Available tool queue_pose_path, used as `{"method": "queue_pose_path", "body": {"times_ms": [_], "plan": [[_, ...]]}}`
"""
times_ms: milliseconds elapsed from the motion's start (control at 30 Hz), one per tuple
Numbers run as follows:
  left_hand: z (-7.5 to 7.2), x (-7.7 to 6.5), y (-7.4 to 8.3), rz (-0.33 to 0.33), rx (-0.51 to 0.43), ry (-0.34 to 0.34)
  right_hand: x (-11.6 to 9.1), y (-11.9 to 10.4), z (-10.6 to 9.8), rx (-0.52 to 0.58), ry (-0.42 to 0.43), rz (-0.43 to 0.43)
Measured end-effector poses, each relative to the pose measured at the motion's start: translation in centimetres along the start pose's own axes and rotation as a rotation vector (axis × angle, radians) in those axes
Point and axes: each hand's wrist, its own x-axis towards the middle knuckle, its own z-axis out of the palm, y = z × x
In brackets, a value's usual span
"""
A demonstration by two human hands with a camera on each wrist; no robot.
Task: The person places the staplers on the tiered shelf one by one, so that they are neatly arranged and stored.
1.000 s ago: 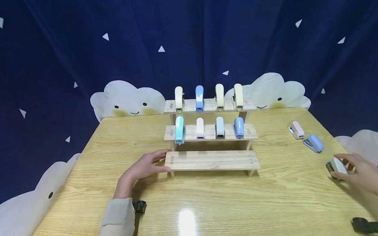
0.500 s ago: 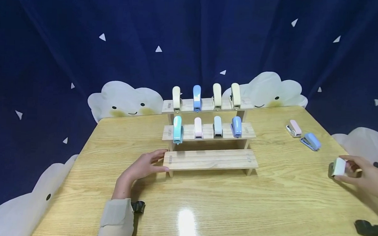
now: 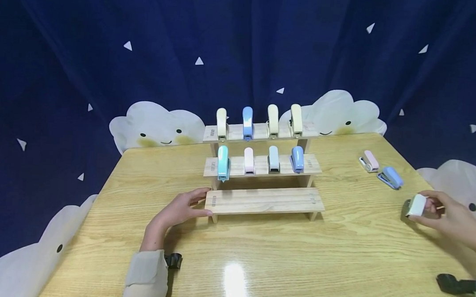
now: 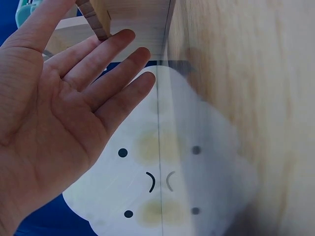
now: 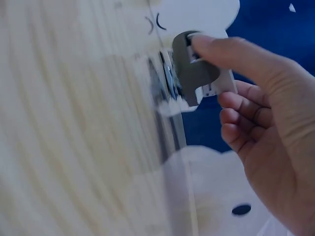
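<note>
My right hand (image 3: 454, 220) pinches a small white stapler (image 3: 417, 205) between thumb and fingers at the table's right side. The right wrist view shows the stapler's dark grey base (image 5: 198, 76) under my thumb, with the other fingers bent behind it. On the other side, my left hand (image 3: 181, 210) touches the left end of a stepped wooden rack (image 3: 263, 201), thumb at the front corner of the lowest shelf and fingertips at its back corner. Its fingers stretch out almost straight in the left wrist view, palm (image 4: 59, 118) showing.
Cream staplers (image 3: 273, 121) and a blue one (image 3: 247, 122) stand on the top shelf. Turquoise (image 3: 223, 162), pink (image 3: 249, 161), grey-blue (image 3: 274, 159) and blue (image 3: 297, 159) staplers line the middle shelf. Pink (image 3: 371, 160) and blue (image 3: 391, 177) staplers lie at the right.
The right hand has tipped the white stapler up and shifted it slightly left. My left hand stays at the rack's end; the whole head view has drifted a little.
</note>
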Motion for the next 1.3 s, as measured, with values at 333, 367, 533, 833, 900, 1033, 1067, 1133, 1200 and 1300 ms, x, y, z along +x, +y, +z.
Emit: {"method": "queue_pose_path", "body": {"times_ms": [333,367,533,833,900,1033,1067,1133,1200,1300], "plan": [[0.0,-0.1,0.0,0.013,-0.011,-0.010,1.3,-5.8,1.5,0.095,0.042,-0.156],[0.0,-0.1,0.0,0.014,-0.012,-0.011,1.5,-6.5,1.7,0.102,0.048,-0.180],[0.0,-0.2,0.0,0.008,-0.009,-0.008,2.4,-10.1,2.4,0.127,0.088,-0.336],[0.0,-0.1,0.1,0.013,-0.014,-0.006,3.7,-16.2,4.2,0.124,0.083,-0.527],[0.0,-0.1,0.0,0.012,-0.015,-0.007,4.0,-17.5,4.8,0.121,0.060,-0.560],[0.0,-0.1,-0.1,0.013,-0.016,-0.007,4.4,-20.1,6.1,0.143,0.024,-0.595],[0.0,0.0,-0.1,0.012,-0.018,-0.006,4.5,-20.7,6.4,0.149,0.015,-0.605],[0.0,0.0,-0.1,0.013,-0.020,-0.005,4.8,-21.8,7.0,0.166,-0.008,-0.621],[0.0,0.0,0.0,0.014,-0.020,-0.002,5.0,-22.8,7.6,0.184,-0.035,-0.630],[0.0,0.0,0.0,0.019,-0.014,0.001,5.2,-24.3,8.5,0.212,-0.073,-0.639]]}}
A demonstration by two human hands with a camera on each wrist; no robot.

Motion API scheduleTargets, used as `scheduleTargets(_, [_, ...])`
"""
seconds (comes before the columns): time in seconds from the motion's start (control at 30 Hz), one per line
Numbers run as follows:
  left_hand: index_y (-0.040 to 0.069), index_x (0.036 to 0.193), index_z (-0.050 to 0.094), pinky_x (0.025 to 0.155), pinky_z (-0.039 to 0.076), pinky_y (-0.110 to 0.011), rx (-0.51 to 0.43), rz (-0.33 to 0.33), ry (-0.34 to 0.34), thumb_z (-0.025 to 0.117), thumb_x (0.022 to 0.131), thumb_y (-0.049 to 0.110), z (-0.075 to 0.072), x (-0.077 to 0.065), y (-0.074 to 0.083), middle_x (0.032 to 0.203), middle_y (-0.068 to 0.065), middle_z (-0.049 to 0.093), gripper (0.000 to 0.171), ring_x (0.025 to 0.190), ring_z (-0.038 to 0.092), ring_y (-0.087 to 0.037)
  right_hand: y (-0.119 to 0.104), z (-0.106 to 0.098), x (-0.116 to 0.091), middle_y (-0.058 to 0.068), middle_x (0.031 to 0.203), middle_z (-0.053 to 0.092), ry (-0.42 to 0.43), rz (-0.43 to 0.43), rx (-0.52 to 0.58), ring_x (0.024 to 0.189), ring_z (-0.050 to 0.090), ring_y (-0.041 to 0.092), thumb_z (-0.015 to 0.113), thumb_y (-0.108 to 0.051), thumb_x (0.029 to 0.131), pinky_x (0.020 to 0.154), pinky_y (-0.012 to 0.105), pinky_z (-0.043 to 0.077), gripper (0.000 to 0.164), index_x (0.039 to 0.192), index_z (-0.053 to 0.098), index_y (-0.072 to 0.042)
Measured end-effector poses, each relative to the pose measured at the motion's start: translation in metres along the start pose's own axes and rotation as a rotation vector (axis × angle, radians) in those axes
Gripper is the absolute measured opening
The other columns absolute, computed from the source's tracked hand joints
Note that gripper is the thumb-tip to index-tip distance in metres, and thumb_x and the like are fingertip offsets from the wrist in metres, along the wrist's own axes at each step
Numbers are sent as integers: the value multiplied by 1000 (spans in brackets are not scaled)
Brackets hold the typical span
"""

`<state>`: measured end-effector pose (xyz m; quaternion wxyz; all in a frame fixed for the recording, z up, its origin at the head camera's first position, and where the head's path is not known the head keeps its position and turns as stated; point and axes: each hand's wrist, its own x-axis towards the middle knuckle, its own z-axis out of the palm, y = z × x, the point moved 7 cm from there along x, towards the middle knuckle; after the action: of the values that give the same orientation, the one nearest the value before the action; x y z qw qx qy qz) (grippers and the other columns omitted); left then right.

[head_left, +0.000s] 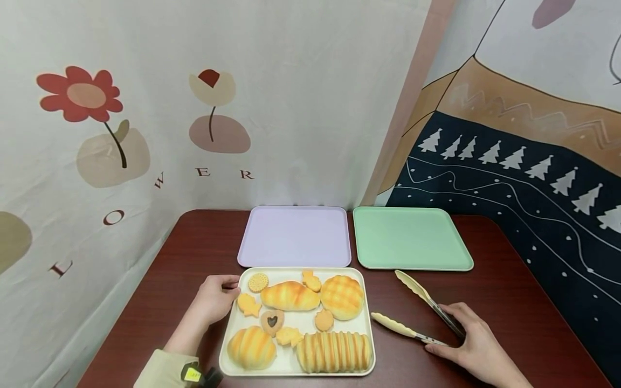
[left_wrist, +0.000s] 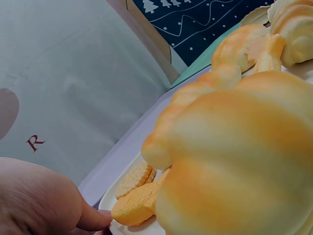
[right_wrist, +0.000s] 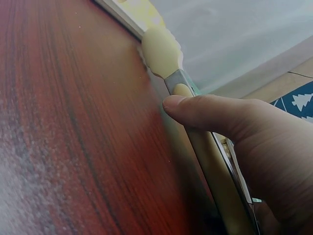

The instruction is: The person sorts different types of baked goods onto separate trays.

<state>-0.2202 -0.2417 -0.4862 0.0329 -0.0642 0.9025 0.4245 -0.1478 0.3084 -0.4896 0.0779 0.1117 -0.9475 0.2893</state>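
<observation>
My left hand grips the left rim of a white tray; in the left wrist view the thumb presses the rim beside a yellow biscuit. On the tray lie a long bread roll, a round crosshatched bun, a striped bun and a ridged loaf. Among them sit several small biscuits, including a heart-shaped one. To the tray's right, my right hand holds a pair of tongs with cream tips, spread apart and gripping nothing. The thumb lies along one arm.
Behind the white tray, a lilac tray and a green tray lie side by side, both bare. Everything rests on a dark red-brown table. Printed cloth hangings stand close behind the table's far edge.
</observation>
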Motion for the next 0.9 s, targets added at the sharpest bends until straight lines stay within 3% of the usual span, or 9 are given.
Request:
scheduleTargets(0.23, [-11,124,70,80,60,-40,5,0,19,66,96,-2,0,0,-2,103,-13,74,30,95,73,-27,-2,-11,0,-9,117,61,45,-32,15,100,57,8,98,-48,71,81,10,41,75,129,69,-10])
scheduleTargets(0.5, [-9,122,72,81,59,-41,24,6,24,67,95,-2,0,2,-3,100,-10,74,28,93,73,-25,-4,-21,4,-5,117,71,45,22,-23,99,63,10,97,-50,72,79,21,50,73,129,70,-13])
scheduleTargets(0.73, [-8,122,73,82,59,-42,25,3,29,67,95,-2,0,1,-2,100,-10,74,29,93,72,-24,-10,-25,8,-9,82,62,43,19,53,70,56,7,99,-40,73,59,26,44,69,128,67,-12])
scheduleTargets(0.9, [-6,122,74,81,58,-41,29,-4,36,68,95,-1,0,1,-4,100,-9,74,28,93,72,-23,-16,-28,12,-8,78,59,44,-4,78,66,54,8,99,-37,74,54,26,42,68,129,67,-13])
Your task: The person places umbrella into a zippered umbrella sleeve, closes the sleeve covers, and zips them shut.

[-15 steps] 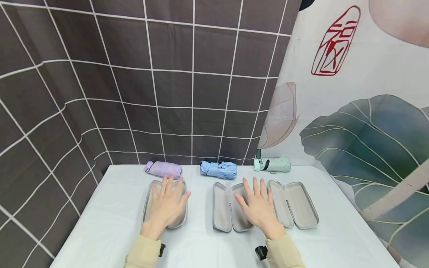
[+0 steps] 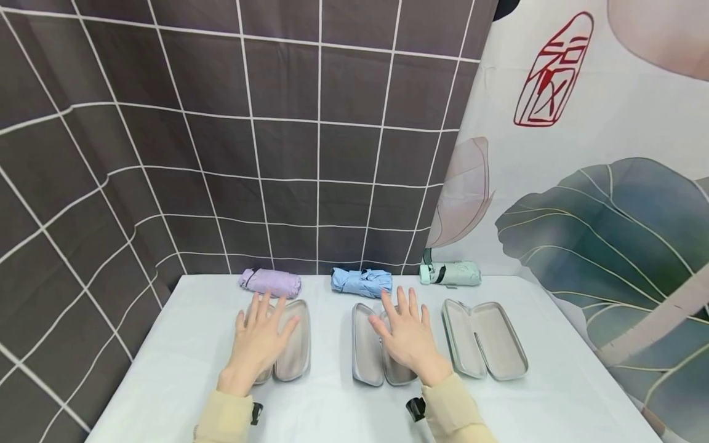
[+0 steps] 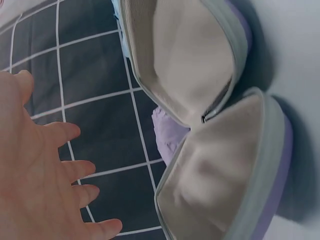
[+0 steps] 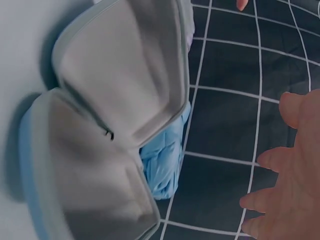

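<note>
I see the left hand (image 2: 256, 342) spread, gripping nothing, above an open purple case (image 2: 295, 346) at lower left of centre. The right hand (image 2: 412, 340), likewise empty, hovers over an open blue case (image 2: 366, 346), bottom centre. A third open case (image 2: 500, 343) sits lower right; purple (image 2: 274, 283), blue (image 2: 362, 282) and green rolls (image 2: 455, 273) lie behind.

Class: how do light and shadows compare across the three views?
Head view: bright, fairly even light, faint shadows on the white tabletop; left wrist view: dimmer, soft shadow beside the open purple and grey zip case; right wrist view: also dim, soft shadow beside the open blue and grey zip case.
</note>
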A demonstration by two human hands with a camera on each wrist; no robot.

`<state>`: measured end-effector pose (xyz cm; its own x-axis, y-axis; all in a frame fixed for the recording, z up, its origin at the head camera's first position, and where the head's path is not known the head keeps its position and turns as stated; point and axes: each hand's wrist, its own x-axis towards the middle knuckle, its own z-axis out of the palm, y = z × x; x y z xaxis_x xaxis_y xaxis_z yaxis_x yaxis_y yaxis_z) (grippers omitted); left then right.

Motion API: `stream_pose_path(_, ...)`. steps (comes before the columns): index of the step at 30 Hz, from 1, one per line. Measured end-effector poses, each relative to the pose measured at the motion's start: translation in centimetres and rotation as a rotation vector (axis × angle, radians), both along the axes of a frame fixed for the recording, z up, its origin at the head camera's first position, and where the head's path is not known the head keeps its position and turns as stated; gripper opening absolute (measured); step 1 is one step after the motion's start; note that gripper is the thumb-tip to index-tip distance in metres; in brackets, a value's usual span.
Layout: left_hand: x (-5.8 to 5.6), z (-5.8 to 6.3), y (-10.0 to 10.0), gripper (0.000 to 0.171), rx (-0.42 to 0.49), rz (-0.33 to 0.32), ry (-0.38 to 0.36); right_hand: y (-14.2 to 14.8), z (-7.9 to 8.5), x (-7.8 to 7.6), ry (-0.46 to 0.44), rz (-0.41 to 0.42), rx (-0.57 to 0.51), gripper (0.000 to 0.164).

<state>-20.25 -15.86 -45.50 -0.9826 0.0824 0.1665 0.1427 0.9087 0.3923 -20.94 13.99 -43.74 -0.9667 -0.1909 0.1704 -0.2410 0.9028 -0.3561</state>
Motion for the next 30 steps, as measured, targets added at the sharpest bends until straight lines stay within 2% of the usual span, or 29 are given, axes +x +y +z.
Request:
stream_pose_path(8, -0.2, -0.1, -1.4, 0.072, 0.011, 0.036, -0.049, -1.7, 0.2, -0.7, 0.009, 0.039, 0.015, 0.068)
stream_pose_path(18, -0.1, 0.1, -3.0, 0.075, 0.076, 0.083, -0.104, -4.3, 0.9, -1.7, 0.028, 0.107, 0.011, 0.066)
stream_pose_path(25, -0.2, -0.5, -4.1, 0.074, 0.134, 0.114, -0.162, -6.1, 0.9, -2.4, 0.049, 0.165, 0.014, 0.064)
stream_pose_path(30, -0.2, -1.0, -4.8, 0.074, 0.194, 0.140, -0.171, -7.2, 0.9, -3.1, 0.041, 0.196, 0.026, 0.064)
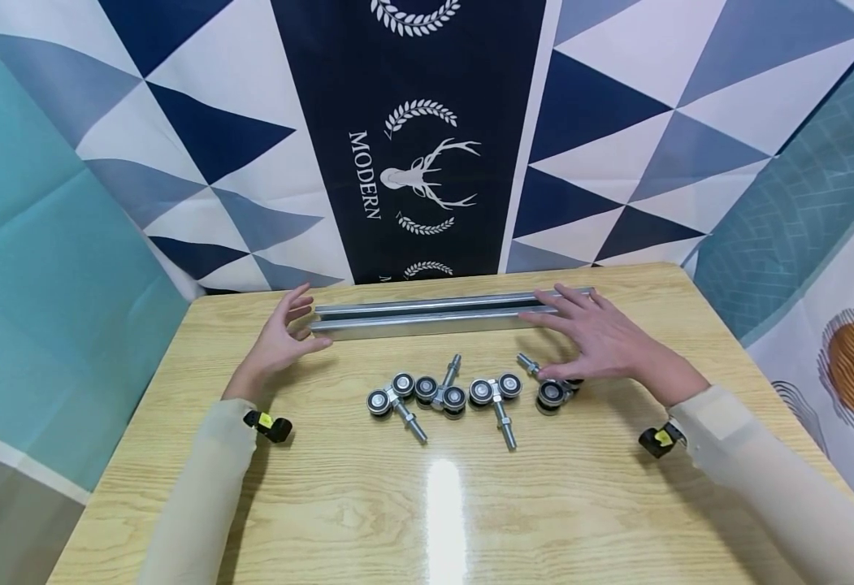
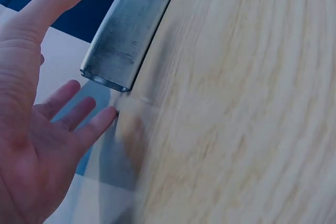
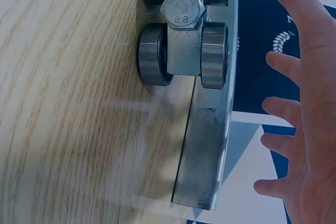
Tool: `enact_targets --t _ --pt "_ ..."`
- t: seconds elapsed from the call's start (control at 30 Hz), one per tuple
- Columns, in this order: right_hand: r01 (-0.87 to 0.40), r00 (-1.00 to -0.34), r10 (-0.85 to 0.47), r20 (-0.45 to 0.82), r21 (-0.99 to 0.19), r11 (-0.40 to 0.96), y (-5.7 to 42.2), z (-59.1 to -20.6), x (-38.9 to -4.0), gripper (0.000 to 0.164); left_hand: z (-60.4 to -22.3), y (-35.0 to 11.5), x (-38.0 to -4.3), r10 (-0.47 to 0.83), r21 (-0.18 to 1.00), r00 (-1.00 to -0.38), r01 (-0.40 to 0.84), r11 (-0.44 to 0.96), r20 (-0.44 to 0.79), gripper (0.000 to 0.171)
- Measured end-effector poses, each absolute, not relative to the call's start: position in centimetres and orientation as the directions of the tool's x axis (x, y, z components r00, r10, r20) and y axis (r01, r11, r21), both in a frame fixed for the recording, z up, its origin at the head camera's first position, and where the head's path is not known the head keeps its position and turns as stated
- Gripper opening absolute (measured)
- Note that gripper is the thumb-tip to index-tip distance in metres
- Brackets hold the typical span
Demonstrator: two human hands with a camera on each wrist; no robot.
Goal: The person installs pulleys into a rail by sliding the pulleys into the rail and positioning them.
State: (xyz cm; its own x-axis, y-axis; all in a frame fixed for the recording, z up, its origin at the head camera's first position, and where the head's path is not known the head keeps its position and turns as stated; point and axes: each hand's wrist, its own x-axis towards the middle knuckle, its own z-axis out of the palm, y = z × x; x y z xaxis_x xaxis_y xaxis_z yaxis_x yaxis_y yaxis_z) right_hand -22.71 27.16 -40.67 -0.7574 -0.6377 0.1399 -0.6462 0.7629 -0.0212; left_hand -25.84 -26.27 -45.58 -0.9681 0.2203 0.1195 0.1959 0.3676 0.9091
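A galvanized steel channel rail (image 1: 427, 327) lies across the back of the table with its slot facing up. My left hand (image 1: 280, 335) is at the rail's left end, thumb and fingers spread apart; in the left wrist view the fingertips lie just beyond the rail's cut end (image 2: 126, 40). Over the right end hovers my right hand (image 1: 595, 335), its fingers fanned out and holding nothing. Beneath its thumb is a roller trolley (image 1: 552, 393) with a threaded bolt, partly covered by the hand. The right wrist view shows its wheels and hex bolt head (image 3: 182, 9) close up.
Several more roller trolleys, among them one at the left (image 1: 390, 396), one in the middle (image 1: 441, 396) and one at the right (image 1: 496, 392), lie in a row in front of the rail. Patterned cloth (image 1: 427, 162) hangs behind the wooden table (image 1: 324, 504).
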Motion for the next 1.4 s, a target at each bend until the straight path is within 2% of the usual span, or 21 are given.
enact_targets --t 0.5,1.23,1.4 --pt "-0.649 -0.756 -0.641 0.135 -0.02 0.761 27.2 -40.7 -22.5 0.093 -47.1 -25.4 -26.2 0.126 0.968 -0.989 0.103 0.23 0.075 0.096" --pt "-0.646 -0.76 -0.638 0.124 -0.036 0.763 27.0 -40.2 -22.8 0.093 -48.3 -25.3 -26.8 0.04 0.965 -0.998 0.047 0.259 0.037 0.071" --pt "-0.647 -0.759 -0.639 0.127 -0.039 0.761 27.0 -40.0 -22.7 0.093 -48.4 -25.5 -27.0 0.032 0.957 -0.999 0.027 0.288 0.018 0.07"
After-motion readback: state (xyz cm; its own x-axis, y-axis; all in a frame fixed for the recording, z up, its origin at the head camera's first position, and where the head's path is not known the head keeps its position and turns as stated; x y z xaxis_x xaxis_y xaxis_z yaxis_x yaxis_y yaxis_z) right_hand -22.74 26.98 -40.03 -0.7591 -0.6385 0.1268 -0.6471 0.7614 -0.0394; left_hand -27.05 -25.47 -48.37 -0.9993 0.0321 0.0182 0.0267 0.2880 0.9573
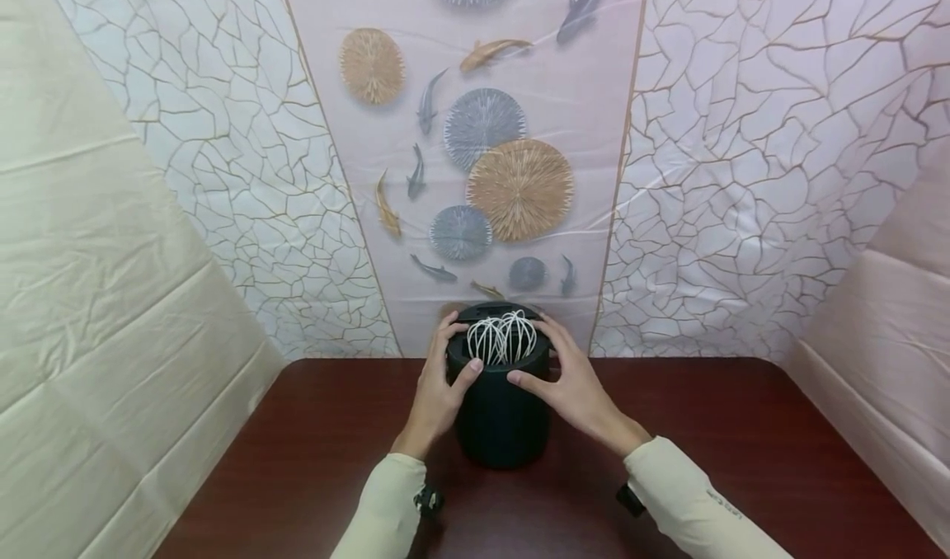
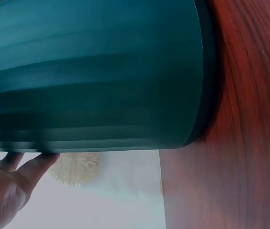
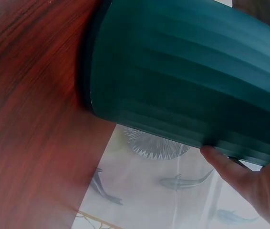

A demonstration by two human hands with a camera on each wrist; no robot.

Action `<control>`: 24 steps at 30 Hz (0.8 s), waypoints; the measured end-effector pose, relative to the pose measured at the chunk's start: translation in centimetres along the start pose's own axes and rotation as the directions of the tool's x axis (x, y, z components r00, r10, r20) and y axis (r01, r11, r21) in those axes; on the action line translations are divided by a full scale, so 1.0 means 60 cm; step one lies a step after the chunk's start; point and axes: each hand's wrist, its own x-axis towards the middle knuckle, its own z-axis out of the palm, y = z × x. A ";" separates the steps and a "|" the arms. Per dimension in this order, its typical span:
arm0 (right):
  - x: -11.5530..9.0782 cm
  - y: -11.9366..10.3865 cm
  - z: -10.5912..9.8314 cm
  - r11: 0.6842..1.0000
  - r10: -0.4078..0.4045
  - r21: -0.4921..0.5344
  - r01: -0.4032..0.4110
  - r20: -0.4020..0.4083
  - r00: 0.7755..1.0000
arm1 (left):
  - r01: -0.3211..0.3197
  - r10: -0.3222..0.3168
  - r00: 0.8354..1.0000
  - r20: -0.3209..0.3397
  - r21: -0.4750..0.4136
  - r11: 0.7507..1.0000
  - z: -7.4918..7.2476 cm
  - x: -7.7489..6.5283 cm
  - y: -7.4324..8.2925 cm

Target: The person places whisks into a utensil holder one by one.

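A dark green, ribbed utensil holder [image 1: 501,423] with a black top stands upright on the table, in the middle of the head view. Two white wire whisk heads, a left whisk [image 1: 484,343] and a right whisk [image 1: 522,334], poke up out of its opening; their lower parts are hidden inside. My left hand [image 1: 439,386] grips the holder's upper left side, thumb in front near the rim. From the other side my right hand [image 1: 582,382] holds it, thumb across the front. Both wrist views show the green wall [image 2: 101,90] close up, with fingertips [image 3: 212,153] against it.
The dark red wooden table [image 1: 319,443] runs out to both sides of the holder. Behind it hangs a cloth backdrop [image 1: 416,320] printed with fish and round shapes. Pale cloth walls [image 1: 111,361] slope down at left and right.
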 end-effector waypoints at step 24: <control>-0.010 0.037 -0.046 0.998 0.070 0.014 -0.069 -0.056 0.996 | 0.158 -0.125 0.980 0.156 -0.218 0.963 0.051 0.029 -0.005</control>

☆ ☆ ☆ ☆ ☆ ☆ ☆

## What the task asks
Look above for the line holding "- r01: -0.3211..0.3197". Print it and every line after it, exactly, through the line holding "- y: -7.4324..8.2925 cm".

## Exercise result
  - r01: -0.3211..0.3197
  - r10: -0.3222..0.3168
  - r00: 0.8354..1.0000
  - r20: -0.3209..0.3397
  - r21: -0.4750..0.4136
  - r11: 0.7507..1.0000
  - z: -7.4918..7.2476 cm
  - x: -7.7489..6.5283 cm
  - y: -7.4324..8.2925 cm

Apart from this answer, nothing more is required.